• What to produce
Check each line below for the word "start", and copy those that have it.

• Source material
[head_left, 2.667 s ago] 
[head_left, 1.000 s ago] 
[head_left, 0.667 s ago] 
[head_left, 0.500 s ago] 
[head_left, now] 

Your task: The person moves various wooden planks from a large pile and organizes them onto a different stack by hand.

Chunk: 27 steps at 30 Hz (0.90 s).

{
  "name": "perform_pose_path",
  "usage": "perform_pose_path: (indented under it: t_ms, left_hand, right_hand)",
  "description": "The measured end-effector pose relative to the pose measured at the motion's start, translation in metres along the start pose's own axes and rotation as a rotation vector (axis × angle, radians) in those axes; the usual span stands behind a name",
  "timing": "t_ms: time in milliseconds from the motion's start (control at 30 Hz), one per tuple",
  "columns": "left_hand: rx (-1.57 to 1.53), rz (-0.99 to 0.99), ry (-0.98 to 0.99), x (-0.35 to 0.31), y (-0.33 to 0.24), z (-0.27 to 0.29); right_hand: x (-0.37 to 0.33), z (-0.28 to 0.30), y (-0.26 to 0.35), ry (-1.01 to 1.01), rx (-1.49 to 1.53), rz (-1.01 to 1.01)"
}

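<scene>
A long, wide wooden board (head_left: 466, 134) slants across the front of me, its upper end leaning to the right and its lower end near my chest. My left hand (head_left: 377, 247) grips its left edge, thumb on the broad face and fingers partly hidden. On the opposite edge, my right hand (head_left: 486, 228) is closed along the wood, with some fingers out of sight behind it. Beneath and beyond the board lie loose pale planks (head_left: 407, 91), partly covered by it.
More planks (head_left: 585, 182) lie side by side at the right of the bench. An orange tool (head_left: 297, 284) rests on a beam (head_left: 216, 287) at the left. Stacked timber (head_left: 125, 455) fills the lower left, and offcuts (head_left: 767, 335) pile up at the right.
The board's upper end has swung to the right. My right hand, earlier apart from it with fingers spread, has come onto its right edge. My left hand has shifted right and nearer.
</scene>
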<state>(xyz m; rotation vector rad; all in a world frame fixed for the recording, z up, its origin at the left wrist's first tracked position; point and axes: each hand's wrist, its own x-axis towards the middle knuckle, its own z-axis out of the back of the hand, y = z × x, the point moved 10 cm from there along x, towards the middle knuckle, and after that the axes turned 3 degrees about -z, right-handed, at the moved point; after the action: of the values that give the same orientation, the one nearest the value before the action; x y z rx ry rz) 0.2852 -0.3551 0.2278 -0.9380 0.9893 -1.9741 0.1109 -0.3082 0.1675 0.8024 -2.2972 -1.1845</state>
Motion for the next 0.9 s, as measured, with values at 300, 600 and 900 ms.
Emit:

• Output for this exercise
  "description": "The measured end-effector pose relative to the pose measured at the motion's start, translation in metres along the start pose's own axes and rotation as a rotation vector (axis × angle, radians) in those axes; the usual span stands behind a name",
  "timing": "t_ms: time in milliseconds from the motion's start (control at 30 Hz), one per tuple",

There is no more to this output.